Learn TinyML using Wio Terminal and Arduino IDE #2 Audio Scene Recognition and Mobile Notifications

It’s the second article of TinyML tutorials series and today I’ll teach you how to train and deploy an audio scene  classifier with Wio Terminal and Edge Impulse. For more details and video tutorial, watch the corresponding video!

I look like I just received shots fired notification

First some background about audio signal processing. If you want to jump straight to action, by all means, skip to the next section! Or not – I thought I already knew about sound processing, but while making this article I found out quite a few new things myself.

Sound processing for ML

Sound is an a vibration that propagates (or travels) as an acoustic wave, through a transmission medium such as a gas, liquid or solid.

The source of sound pushes the surrounding medium molecules, they push the molecules next to them and so on and so forth. When they reach other object it also vibrates slightly – we use that principle in microphone. The microphone membrane gets pushed inward by the medium molecules and then back to its original position.

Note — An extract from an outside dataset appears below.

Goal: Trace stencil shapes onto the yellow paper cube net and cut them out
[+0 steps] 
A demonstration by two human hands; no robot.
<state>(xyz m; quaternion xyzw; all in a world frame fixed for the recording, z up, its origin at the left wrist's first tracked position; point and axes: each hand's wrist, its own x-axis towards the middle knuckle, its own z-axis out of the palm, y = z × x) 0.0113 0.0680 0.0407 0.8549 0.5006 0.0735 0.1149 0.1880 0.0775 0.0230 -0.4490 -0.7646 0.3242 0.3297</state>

That generates alternating current in the circuit, where voltage is proportional to sound amplitude – the louder the sound, the more it pushes membrane, thus generating higher voltage. We then read this voltage with analog-to-digital converter and record at equal intervals – the number of times we take measurement of sound in one second is called a sampling rate, for example 8000 Hz sampling rate is taking measurement 8000 times per second. Sampling rate obviously matters a lot for quality of the sound – if we sample too slow we might miss important bits and pieces. The numbers used for recording sound digitally also matter – the larger range of a number used, the more “nuances” we can preserve from the original sound. That is called audio bit depth – you might have heard terms like 8-bit sound and 16 bit sound. Well, it is exactly what is says on the tin – for 8-bit sound an unsigned 8-bit integers are used, which has range from 0 to 255. For 16-bit sound a signed 16-bit integers are used, so that’s -32 768 to 32 767. Alright, so in the end we have a string of numbers, with larger numbers corresponding to loud parts of the sound and we can visualize it like this.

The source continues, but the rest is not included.